Palestinian literary scholar and Arabist

Ihsan Abbas (December 2, 1920 – July 30, 2003) was a Palestinian professor at the American University of Beirut, and was considered a premier figure of Arabic and Islamic studies in the East and West during the 20th century. The "author of over one hundred books", during his career, Abbas was renowned as one of the foremost scholars of Arabic language and literature and was a respected literary critic. Upon his death, Abbas was eulogized by University College London historian Lawrence Conrad as a custodian of Arabic heritage and culture, and a figure whose scholarship had dominated the Middle East's intellectual and cultural life for decades.

==Life==
Ihsan Abbas (إحسان عباس) was born in the former Palestinian village of Ayn Ghazal (عين غزال) near Haifa on December 2, 1920. As a child, the only books in his family's impoverished home were the Qur'an and a famous 15th-century Arabic encyclopedia known as Al Mustatraf fi kul Fan Mustazraf. In later life, Abbas would often sadden at the mention of the latter due to the memories it brought him.

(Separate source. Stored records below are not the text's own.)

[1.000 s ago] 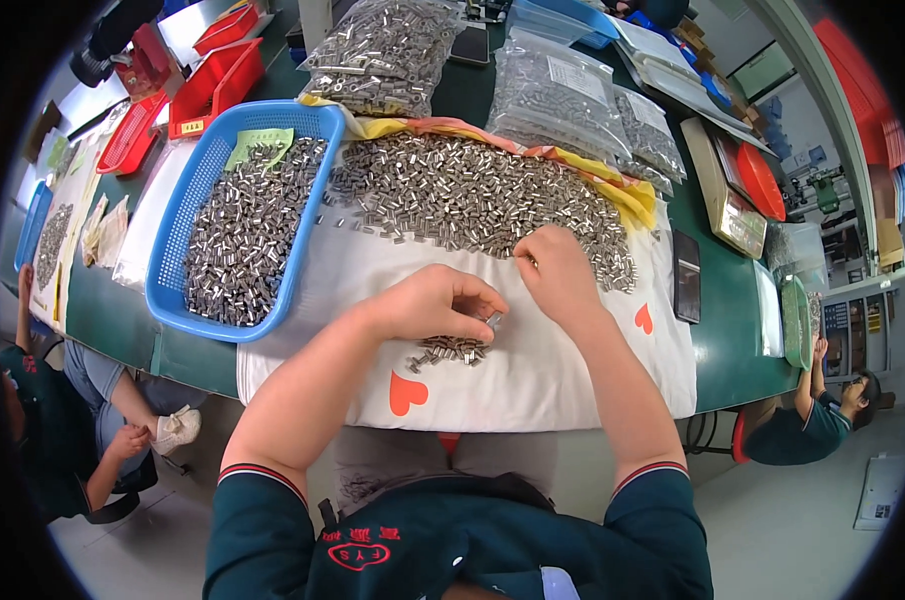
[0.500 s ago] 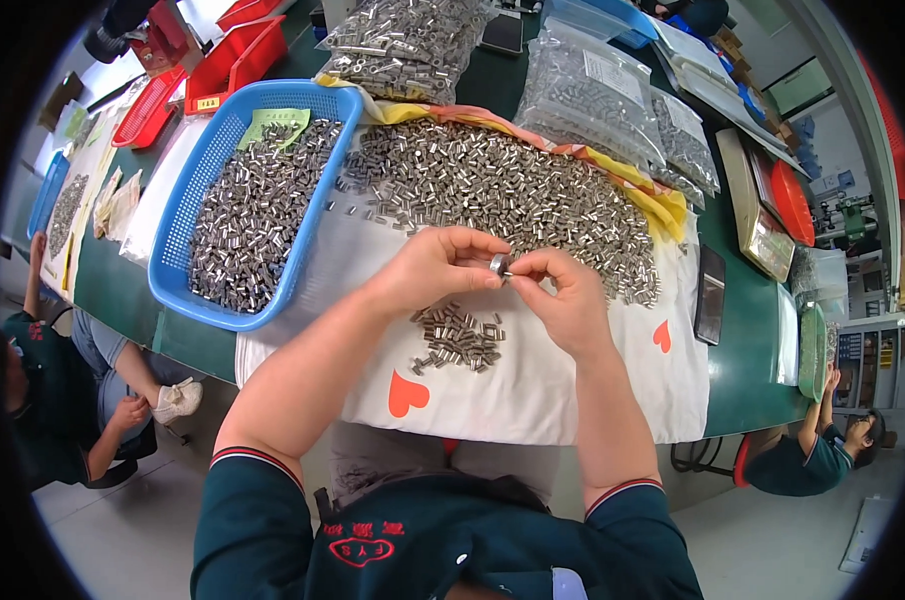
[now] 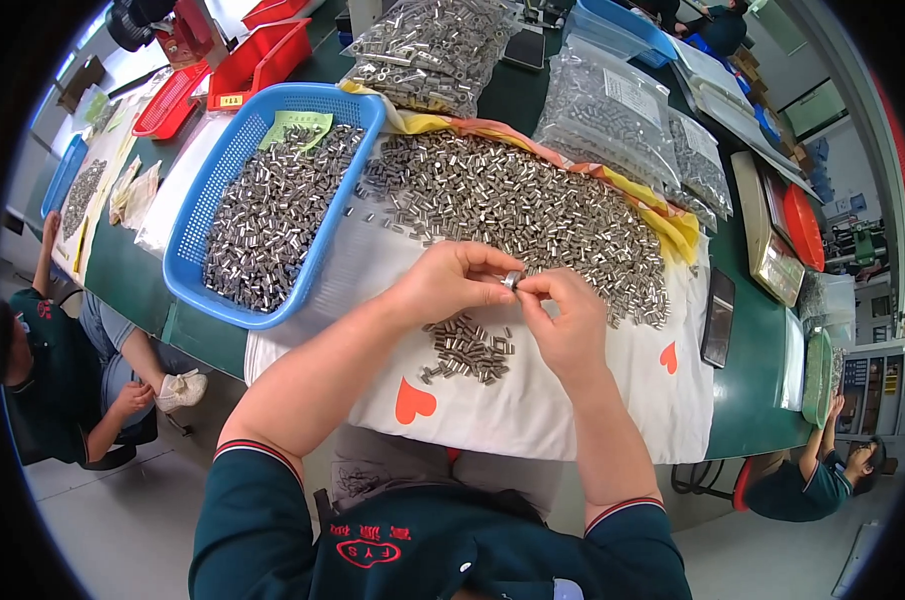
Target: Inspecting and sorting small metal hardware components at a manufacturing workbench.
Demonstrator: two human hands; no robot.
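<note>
Head view: both hands have come together above the white cloth near the desk's front edge. The left hand and right hand now pinch one small metal sleeve between their fingertips, where a second ago the right hand was reaching into the big heap of metal sleeves further back. So one piece has been picked out and is being checked. Just below the hands lies the small pile of sleeves. The blue basket of sleeves sits towards the left edge.
</note>
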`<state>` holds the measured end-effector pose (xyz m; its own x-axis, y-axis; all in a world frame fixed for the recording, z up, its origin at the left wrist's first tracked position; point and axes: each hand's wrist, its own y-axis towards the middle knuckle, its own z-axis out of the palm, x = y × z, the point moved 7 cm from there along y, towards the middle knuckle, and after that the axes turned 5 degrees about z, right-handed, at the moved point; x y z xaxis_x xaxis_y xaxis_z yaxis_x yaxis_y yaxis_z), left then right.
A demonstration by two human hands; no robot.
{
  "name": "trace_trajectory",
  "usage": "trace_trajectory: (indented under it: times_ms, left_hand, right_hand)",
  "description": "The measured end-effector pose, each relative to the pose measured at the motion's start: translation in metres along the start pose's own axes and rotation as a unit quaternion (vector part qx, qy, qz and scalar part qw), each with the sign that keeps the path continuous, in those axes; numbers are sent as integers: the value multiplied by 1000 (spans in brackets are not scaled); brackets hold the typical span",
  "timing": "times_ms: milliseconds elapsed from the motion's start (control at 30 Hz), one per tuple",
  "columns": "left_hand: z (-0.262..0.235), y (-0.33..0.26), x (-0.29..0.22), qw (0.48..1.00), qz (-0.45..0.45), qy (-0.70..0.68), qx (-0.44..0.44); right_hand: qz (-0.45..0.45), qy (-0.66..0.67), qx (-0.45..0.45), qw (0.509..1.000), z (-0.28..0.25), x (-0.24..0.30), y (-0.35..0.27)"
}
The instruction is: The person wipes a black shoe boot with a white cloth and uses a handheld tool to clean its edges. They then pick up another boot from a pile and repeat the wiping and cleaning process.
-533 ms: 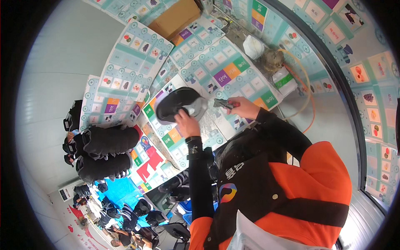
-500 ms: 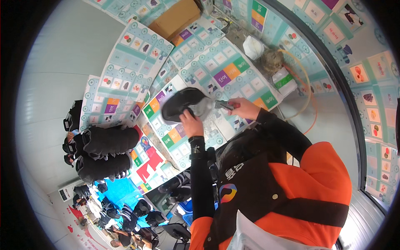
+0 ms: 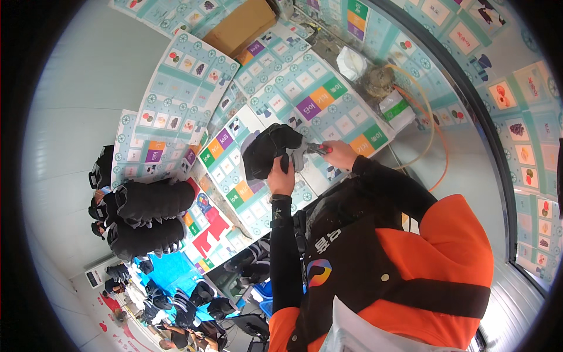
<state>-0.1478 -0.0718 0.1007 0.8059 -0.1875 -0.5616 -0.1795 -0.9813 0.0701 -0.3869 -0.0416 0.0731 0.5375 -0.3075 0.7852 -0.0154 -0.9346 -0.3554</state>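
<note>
Over the paper-covered bench, a black cap (image 3: 267,154) with a paler grey area at its right side is tilted up. My left hand (image 3: 281,179) grips its near edge, thumb and fingers closed on the fabric. Close by on the right, my right hand (image 3: 341,155) is wrapped round a small grey hand tool with a red part (image 3: 319,149). The tool's head points left at the cap's grey side; whether they touch I cannot tell. Its exact kind is too small to make out.
Two long stacks of black caps (image 3: 155,202) stand left of the bench. At the back are a cardboard box (image 3: 240,24) and a white bag (image 3: 352,63). A yellow and orange hose (image 3: 444,158) curves along the right. Other people (image 3: 176,337) work beyond a blue-covered table (image 3: 167,276).
The cap has been turned and tipped in my left hand, so a different side shows. My right hand and its tool have shifted only slightly.
</note>
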Motion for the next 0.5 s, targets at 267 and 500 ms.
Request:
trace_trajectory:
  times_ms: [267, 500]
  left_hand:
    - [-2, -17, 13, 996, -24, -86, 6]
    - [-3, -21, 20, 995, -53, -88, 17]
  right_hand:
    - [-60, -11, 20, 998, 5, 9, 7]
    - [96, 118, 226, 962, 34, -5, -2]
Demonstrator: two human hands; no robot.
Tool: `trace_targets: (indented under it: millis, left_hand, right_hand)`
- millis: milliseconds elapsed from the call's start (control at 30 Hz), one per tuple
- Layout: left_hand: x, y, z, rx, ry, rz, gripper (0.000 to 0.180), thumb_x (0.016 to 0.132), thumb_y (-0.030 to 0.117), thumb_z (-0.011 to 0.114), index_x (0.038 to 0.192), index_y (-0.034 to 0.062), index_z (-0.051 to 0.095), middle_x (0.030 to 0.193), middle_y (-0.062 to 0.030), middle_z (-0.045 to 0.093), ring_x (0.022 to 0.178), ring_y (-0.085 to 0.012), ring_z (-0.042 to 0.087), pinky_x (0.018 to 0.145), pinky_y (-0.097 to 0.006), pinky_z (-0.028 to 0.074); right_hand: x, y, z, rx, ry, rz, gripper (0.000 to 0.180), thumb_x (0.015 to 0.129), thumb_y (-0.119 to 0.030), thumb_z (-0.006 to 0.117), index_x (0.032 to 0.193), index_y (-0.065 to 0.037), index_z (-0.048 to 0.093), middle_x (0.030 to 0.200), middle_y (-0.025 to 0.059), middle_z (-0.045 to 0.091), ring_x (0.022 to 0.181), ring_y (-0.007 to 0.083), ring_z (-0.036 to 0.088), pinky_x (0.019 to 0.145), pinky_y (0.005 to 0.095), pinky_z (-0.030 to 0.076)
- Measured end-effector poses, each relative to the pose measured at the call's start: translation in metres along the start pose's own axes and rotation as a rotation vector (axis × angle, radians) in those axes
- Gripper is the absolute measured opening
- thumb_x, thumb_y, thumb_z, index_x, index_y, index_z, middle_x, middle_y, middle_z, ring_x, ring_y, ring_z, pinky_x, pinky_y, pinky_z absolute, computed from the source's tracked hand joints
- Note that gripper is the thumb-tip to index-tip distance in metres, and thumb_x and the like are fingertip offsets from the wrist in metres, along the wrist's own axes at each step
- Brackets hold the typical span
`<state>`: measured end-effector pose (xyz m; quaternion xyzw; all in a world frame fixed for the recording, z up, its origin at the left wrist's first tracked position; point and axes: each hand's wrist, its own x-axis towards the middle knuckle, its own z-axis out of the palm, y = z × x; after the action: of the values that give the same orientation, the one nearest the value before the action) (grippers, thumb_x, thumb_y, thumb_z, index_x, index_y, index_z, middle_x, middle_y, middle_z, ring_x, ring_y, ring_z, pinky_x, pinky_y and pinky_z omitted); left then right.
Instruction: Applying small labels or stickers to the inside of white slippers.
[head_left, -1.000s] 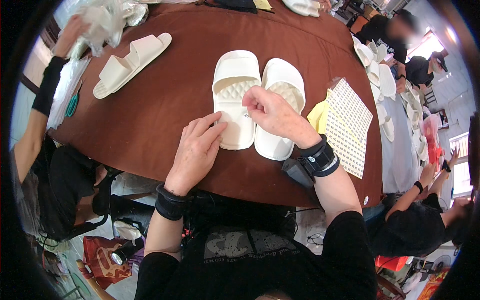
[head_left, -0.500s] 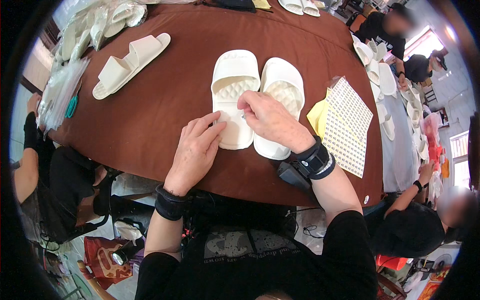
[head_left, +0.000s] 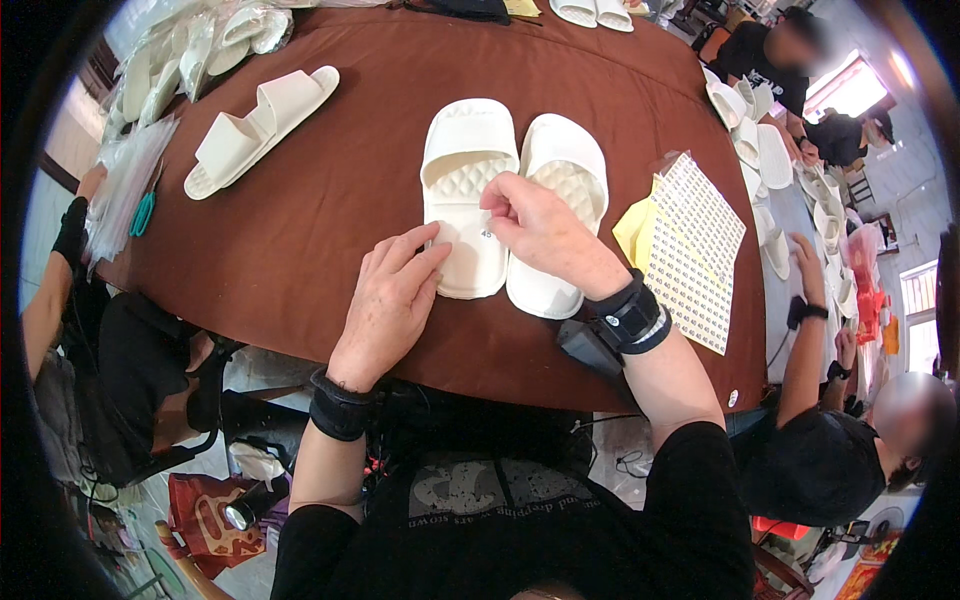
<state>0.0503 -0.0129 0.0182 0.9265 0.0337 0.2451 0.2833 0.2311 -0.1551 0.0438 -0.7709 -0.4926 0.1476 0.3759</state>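
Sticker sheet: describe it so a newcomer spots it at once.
On the brown table, find the central pair of white slippers. The sheet lies right of them, yellow paper at its left edge; it alone bears rows of small dark marks.

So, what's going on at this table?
Someone's left hand rests on the edge of a white slipper. The right hand is beside a small printed mark on it, partly covering the second slipper. A sheet of labels lies to the right.
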Motion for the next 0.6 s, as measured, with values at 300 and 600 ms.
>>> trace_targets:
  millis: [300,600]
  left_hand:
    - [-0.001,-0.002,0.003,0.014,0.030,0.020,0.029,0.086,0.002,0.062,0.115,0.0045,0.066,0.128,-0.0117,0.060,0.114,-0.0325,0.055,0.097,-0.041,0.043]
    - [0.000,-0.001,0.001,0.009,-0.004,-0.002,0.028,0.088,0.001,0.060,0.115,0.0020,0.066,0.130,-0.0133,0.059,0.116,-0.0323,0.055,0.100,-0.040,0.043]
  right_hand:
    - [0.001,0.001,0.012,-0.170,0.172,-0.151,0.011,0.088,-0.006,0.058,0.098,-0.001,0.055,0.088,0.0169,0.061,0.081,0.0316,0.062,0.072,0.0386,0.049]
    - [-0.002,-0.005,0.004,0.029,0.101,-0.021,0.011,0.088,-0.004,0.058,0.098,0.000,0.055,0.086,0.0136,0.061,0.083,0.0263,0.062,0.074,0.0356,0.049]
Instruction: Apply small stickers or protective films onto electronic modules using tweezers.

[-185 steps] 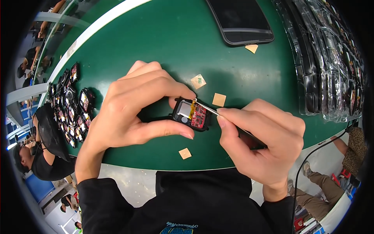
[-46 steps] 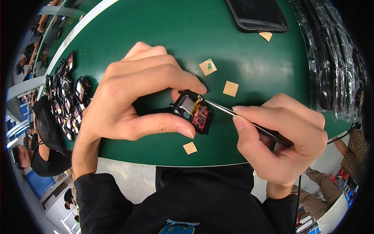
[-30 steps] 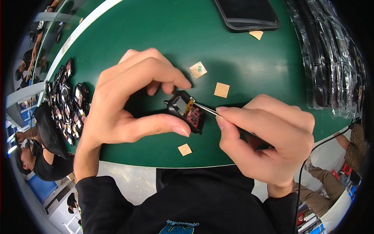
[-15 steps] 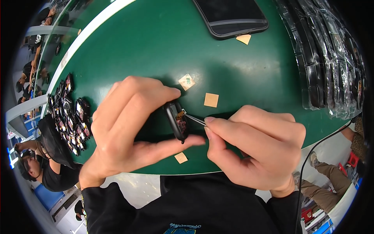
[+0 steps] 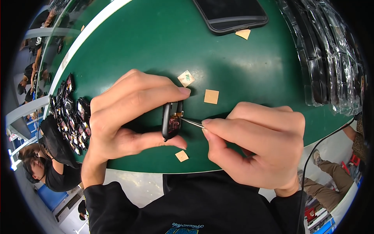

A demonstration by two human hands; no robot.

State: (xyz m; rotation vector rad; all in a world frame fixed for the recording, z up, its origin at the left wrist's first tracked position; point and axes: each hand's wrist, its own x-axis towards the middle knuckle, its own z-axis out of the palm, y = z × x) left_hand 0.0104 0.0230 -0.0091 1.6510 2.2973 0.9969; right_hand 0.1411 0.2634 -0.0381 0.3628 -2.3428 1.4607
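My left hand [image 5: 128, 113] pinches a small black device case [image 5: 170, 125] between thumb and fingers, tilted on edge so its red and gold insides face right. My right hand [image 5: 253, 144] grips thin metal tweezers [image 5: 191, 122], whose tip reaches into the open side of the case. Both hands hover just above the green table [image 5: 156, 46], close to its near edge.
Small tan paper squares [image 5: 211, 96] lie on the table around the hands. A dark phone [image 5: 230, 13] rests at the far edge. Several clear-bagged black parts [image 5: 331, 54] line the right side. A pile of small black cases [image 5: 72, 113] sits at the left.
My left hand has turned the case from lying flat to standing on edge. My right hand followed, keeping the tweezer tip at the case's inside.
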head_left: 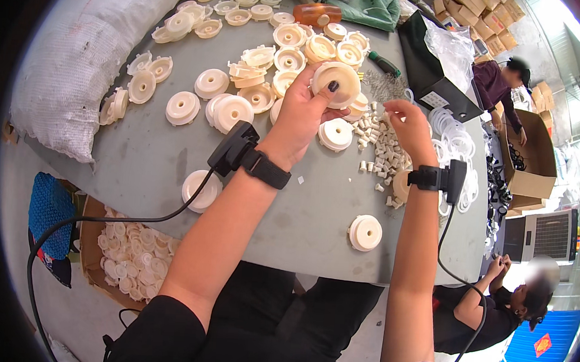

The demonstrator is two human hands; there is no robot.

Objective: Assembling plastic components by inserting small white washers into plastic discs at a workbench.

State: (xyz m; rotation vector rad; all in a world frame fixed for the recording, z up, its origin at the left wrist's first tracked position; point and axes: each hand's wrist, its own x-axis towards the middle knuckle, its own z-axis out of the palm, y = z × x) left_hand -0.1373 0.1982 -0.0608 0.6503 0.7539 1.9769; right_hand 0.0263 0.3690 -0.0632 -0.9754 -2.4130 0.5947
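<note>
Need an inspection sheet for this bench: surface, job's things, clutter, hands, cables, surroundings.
Surface: grey table, mostly covered at the far side.
Job's things: cream disc held up; small cream pegs heaped beside it.
Clutter: loose discs, white rings, black box, orange bottle, screwdriver.
Hands: left hand grips the disc; right hand over the pegs, pinch unclear.
Cables: black cable from left wrist unit; another from the right.
Surroundings: white sack, carton of discs, two other people.

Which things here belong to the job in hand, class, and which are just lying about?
In use:
- left hand holding a cream disc
- right hand over the small white pegs
- loose discs on the table

Lying about:
- orange bottle
- green screwdriver
- white sack
- black box
</note>
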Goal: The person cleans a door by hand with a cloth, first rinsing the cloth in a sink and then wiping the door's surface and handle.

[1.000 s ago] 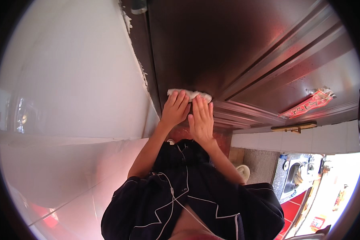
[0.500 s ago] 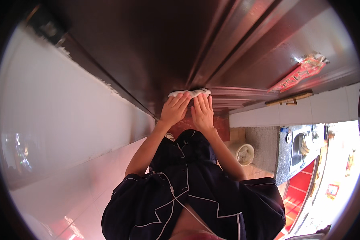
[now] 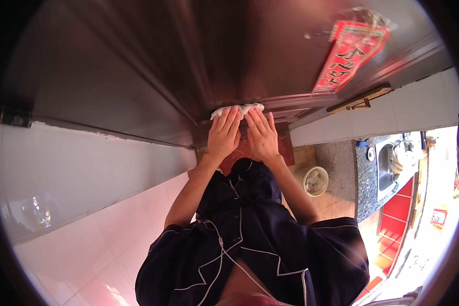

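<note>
My left hand (image 3: 223, 135) and my right hand (image 3: 262, 135) lie flat, side by side, pressing a white cloth (image 3: 238, 109) against a dark red-brown metal door (image 3: 188, 61). The fingers of both hands are spread over the cloth, and only its upper edge shows above the fingertips. Both forearms reach up from my dark short-sleeved top with white piping (image 3: 250, 239).
A red paper decoration (image 3: 349, 53) hangs on the door at upper right. A pale tiled wall (image 3: 86, 173) runs on the left. A grey counter with a steel sink (image 3: 387, 166) stands at right, a pale round bucket (image 3: 315, 181) on the floor beside it.
The view has swung, so the door fills more of the frame and the red decoration sits higher. Both hands stay flat on the cloth against the door.
</note>
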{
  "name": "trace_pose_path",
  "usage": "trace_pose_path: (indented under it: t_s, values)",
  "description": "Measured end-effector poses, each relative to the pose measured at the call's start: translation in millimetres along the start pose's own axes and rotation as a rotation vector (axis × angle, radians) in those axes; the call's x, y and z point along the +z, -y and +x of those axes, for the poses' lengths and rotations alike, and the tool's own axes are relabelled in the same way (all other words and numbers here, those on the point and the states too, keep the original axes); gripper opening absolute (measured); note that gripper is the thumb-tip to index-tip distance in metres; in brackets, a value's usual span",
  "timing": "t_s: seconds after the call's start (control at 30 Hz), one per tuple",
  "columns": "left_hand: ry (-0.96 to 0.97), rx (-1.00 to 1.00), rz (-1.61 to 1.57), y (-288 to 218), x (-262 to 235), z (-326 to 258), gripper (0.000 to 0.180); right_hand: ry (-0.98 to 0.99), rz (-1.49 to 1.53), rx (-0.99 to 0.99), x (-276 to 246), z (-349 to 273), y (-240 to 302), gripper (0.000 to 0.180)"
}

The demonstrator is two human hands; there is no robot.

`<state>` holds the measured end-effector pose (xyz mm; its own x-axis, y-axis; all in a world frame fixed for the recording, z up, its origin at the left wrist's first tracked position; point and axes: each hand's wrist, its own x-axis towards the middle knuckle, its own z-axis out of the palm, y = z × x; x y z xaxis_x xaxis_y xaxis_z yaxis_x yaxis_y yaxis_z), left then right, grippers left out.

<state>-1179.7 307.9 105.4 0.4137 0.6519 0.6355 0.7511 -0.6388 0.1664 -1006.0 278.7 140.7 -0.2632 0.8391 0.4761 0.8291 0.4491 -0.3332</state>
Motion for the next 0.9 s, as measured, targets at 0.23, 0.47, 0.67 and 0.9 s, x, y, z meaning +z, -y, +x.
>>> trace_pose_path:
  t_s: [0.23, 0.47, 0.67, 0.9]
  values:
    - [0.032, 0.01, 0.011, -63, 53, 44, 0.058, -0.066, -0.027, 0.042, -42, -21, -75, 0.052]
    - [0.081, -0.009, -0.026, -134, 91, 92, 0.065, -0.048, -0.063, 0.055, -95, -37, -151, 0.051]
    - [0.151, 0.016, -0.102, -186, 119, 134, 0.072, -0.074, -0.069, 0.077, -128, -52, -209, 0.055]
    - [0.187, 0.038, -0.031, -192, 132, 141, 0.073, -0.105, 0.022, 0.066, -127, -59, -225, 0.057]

Growing up in Mandate Palestine, Abbas completed high school in Haifa and Acre before attending the Arab College in Jerusalem from 1937 to 1941. Abbas then spent the next four years teaching at a college in Safed and went on to earn a Bachelor of Arts degree in Arabic literature from Cairo University in 1950. For the next ten years, Abbas traveled between his studies in Cairo, where he earned a Master of Arts and Doctor of Philosophy, and his work at Gordon Memorial College or, as it became known during his tenure, the University of Khartoum.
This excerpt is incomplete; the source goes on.